┌────────

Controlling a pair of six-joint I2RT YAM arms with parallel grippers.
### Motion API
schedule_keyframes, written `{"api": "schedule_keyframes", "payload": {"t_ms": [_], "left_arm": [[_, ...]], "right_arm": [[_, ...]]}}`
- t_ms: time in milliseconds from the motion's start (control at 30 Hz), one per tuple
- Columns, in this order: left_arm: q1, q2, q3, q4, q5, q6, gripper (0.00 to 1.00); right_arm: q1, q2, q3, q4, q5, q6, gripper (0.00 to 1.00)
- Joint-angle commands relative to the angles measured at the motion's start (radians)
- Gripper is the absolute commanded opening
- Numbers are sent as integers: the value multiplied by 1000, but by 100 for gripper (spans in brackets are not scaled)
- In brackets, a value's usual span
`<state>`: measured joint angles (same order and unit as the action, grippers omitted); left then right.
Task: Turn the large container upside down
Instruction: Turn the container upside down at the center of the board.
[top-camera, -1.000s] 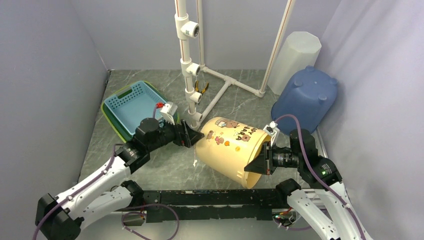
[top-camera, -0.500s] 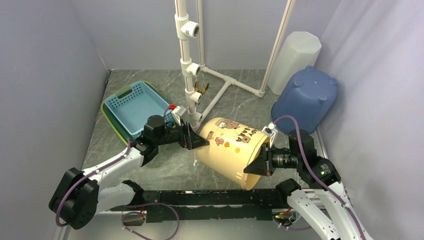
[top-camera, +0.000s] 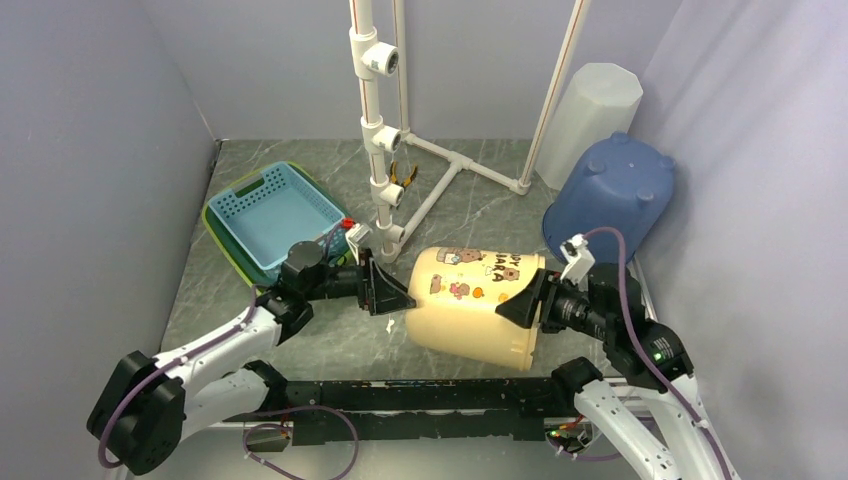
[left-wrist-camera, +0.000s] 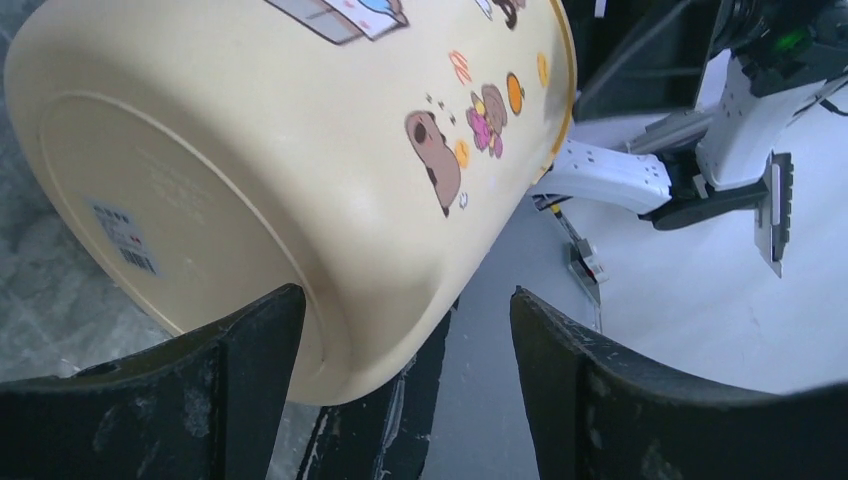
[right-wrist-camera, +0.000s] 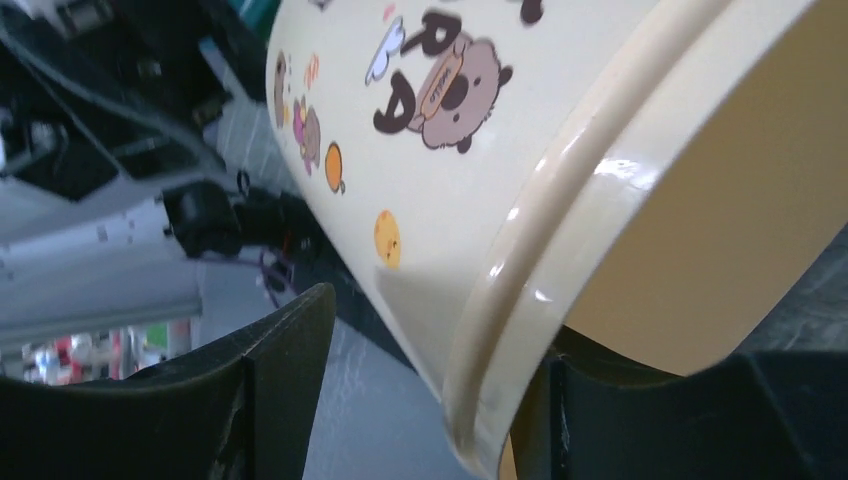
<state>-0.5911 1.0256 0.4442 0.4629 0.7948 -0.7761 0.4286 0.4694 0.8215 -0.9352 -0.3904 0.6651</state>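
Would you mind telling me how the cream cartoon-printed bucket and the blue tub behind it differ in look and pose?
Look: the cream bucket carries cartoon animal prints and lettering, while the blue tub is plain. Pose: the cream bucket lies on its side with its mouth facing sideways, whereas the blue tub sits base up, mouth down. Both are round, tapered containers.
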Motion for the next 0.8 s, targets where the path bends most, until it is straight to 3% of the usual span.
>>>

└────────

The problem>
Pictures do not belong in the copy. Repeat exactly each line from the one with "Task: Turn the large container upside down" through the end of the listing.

Result of this task>
Task: Turn the large container upside down
Instruction: Turn the container upside down at the center of the board.
[top-camera, -1.000s] 
[top-camera, -0.500s] 
[top-camera, +0.000s] 
[left-wrist-camera, +0.000s] 
[right-wrist-camera, +0.000s] 
<state>-0.5911 1.0256 0.4442 0.4629 0.7948 -0.7761 0.4286 0.4694 0.8215 -0.9352 -0.3904 0.6651</state>
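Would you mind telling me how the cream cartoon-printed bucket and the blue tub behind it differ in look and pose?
Look: the cream bucket carries cartoon animal prints and lettering, while the blue tub is plain. Pose: the cream bucket lies on its side with its mouth facing sideways, whereas the blue tub sits base up, mouth down. Both are round, tapered containers.
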Motion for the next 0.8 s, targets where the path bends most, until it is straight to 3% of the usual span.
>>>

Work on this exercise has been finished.